How We Learn


"How We Learn"

By Jeremiah Cameron, Ph.D. (September 2, 2001)

The cry of the day is that children are going to school, but they are not learning very much. It is a negligent notion that schools are the primary houses of learning. All of the stimulations in the environment and in the head, neither of which is limited to the schoolhouse, go into the learning process. If the brain cells, neurons we call them, for memory, by which we measure learning, which is a process of brain cell interconnections itself, are not developed before children go to school, then schools are going to be very limited in what they can do to produce learning or learned children.

These articles that I am doing on the brain—which teacher training schools, churches and significant social agencies seem to know tragically little about—are directed at things that parents and all those who deal with children can and need to do to secure proper brain development in those impressionable years of early childhood. Ignore them and, as Shakespeare would say it, the child's learning skills will be lost in the shallows.

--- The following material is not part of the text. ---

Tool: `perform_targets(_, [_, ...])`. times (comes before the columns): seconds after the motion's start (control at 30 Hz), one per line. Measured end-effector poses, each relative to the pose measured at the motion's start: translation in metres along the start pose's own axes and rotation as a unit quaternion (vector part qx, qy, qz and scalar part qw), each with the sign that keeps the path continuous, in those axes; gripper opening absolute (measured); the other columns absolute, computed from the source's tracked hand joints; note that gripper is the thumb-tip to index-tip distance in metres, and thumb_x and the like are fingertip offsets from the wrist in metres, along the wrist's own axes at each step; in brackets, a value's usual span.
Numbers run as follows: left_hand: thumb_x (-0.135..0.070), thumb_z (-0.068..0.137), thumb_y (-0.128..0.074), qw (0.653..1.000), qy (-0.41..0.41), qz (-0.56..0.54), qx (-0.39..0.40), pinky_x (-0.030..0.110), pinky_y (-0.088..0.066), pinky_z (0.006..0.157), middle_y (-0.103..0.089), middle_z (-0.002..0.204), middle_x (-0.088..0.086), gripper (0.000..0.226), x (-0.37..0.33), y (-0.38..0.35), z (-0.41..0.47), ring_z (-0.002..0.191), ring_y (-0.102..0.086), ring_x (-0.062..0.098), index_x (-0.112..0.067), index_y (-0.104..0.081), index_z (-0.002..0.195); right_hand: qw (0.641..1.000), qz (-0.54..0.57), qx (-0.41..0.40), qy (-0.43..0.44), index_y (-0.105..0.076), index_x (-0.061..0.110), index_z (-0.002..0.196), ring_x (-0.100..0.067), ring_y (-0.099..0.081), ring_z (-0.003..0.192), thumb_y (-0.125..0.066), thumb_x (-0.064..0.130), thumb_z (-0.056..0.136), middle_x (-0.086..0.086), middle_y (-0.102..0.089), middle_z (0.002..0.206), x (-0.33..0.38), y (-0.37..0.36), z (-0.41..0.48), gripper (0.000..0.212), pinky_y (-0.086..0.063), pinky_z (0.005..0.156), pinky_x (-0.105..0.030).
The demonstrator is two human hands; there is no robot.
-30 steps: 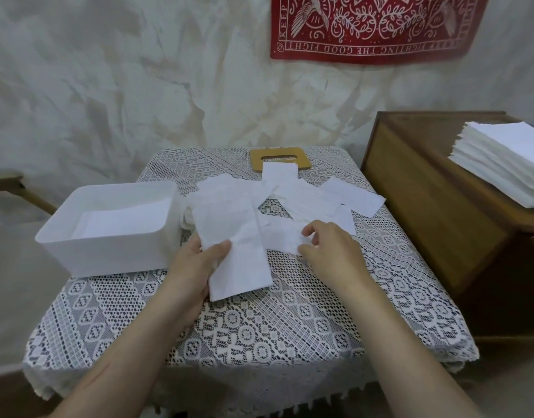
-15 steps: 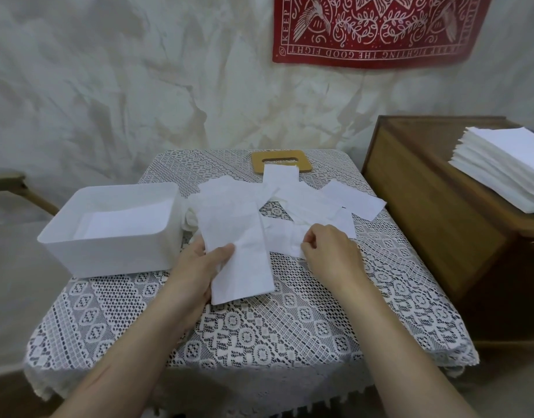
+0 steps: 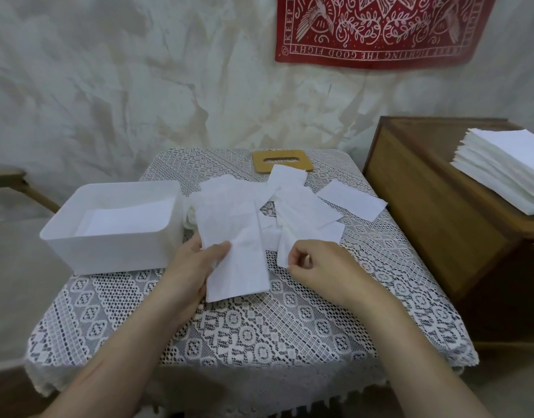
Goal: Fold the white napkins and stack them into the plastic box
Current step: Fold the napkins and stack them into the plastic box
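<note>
Several white napkins (image 3: 298, 206) are lying loose and overlapping in the middle of a lace-covered table (image 3: 259, 327), so to my eye the job is sitting somewhere in its early-to-middle stretch. A white plastic box (image 3: 114, 251) is standing open at the left side of the table, and at least one flat napkin (image 3: 124, 221) is lying on its floor; how many are stacked there I cannot tell. A person is leaning over the table with both bare hands in the pile. The left hand (image 3: 193, 267) is gripping a long folded napkin (image 3: 238, 257) by its left edge, the thumb (image 3: 220, 247) curling over the top of the paper and the other fingers hiding beneath it. This strip is lying just beside the box, its near end pointing toward the person. The right hand (image 3: 323, 263) is pinching the near corner of a second napkin (image 3: 285, 248) between thumb and forefinger, the remaining fingers curling loosely. A tall stack of napkins (image 3: 507, 173) is waiting on a wooden cabinet (image 3: 425, 212) to the right, well apart from the box, so by my reckoning most of the folding and stacking is lying ahead. A wooden slotted lid (image 3: 282, 161) is resting at the table's far edge.
</note>
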State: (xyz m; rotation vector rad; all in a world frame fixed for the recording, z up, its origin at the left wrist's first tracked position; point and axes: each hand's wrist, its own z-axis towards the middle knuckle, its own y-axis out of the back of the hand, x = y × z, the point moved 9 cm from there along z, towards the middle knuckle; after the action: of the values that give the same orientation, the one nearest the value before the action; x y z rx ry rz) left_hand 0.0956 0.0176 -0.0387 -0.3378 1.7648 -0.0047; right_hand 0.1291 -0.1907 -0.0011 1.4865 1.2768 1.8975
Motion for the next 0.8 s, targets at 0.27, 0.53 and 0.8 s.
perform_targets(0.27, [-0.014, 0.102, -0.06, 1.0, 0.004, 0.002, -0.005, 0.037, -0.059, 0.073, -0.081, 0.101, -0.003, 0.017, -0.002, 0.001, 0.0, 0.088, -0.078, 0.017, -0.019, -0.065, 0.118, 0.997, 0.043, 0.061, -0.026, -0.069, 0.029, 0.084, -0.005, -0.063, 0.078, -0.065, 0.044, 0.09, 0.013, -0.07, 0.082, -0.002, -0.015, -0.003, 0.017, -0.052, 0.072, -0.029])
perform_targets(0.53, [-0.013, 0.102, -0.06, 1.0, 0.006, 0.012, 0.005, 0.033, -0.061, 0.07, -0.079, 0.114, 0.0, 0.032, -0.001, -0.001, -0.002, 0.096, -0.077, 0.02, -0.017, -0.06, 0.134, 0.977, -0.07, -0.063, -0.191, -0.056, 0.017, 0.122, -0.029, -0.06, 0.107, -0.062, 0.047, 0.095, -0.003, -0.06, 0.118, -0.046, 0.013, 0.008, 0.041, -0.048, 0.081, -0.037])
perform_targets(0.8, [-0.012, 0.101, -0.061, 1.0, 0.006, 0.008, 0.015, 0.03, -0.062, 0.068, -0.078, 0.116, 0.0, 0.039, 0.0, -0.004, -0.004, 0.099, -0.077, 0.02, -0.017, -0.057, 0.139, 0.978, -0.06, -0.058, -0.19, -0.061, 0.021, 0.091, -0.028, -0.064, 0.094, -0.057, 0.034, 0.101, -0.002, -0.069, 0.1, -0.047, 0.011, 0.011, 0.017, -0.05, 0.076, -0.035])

The common saying goes right to the point: "USE IT OR LOSE IT." If we are going to produce learning children, then we must create for them—in the home and in the rest of the community—situations that encourage the use and then more use of the brain cells and interconnections that have to be there for learning to take place. Let's review again the operations basic to learning—the actions of neurons that create learning and memory. By encouraging children to use their heads, to think, to memorize (by pointing out things for children to observe; by letting them talk; by letting them draw pictures and designs; by asking questions that make children think and reason), we create the use of nerve cells necessary for learning. The problem with many poor children is that they are permitted to grow like Topsy—without observing; thinking; imagining; and reasoning.

Learning involves stimulations of neurons all over the cortex of the left and right hemispheres, as well as the limbic system. Once again consider this sketch:

impulse traveling through brain cells

Impulse Traveling Through Brain Cells

The DENTRITES of a nerve cell receive some kind of stimulation (like 5 + 5). Electro-chemically the stimulation (perhaps, "Who was our first president?") moves through the cell body and along a longer arm called the AXON, which produces NEUROTRANSMITTERS to the dendrites of another cell body. This is the learning process, which may require stimulus after stimulus (practice, we may call it). The home, the community, as well as the school, must make the children repeat this process or the cells will, not being adequately used, die. USE THE BRAIN CELLS FOR LEARNING OR LOSE THEM. After the loss, what the school can do is limited—despite money and resources.

This is THE problem of the Kansas City, Missouri School District—if the school board, Judge Whipple, and Arthur Benson only knew it! (Judge Whipple and Arthur Benson are the judge and lawyer involving long standing litigation concerning the KCMSD.) The heart of the problem involves basically inadequate Standard English.